### Task objective:
The number of lines with the string "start" in the listing below is all that should be reported.
==== Collected data ====
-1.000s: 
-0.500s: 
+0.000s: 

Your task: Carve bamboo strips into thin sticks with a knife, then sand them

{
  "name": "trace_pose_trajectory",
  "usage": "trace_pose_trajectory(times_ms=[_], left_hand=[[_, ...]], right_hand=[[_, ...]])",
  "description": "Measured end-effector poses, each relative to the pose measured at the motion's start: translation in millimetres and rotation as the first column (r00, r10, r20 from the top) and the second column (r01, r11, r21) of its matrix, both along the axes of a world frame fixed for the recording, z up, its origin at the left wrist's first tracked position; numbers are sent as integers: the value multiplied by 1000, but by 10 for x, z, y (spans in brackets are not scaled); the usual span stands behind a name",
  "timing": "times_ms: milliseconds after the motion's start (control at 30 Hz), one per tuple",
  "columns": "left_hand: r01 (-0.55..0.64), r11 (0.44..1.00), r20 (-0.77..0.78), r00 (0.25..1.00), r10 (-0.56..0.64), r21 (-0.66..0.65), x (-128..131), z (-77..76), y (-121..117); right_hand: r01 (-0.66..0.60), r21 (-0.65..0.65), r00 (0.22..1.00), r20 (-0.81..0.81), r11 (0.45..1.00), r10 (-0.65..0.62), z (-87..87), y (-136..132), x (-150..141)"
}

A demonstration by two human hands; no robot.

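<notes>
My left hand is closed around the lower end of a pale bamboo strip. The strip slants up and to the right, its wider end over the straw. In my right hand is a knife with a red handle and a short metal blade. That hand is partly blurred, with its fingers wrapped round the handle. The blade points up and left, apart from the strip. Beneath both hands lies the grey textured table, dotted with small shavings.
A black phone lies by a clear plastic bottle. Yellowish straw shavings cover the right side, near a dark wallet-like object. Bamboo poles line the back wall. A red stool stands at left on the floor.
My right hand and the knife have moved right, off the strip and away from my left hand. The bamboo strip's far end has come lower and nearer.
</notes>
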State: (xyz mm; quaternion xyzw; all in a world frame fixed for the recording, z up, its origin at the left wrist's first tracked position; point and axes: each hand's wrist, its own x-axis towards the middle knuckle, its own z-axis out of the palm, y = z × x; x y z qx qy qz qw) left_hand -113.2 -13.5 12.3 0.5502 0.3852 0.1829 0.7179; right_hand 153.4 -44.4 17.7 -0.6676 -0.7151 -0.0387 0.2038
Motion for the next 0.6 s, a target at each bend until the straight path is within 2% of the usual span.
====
### Task result:
2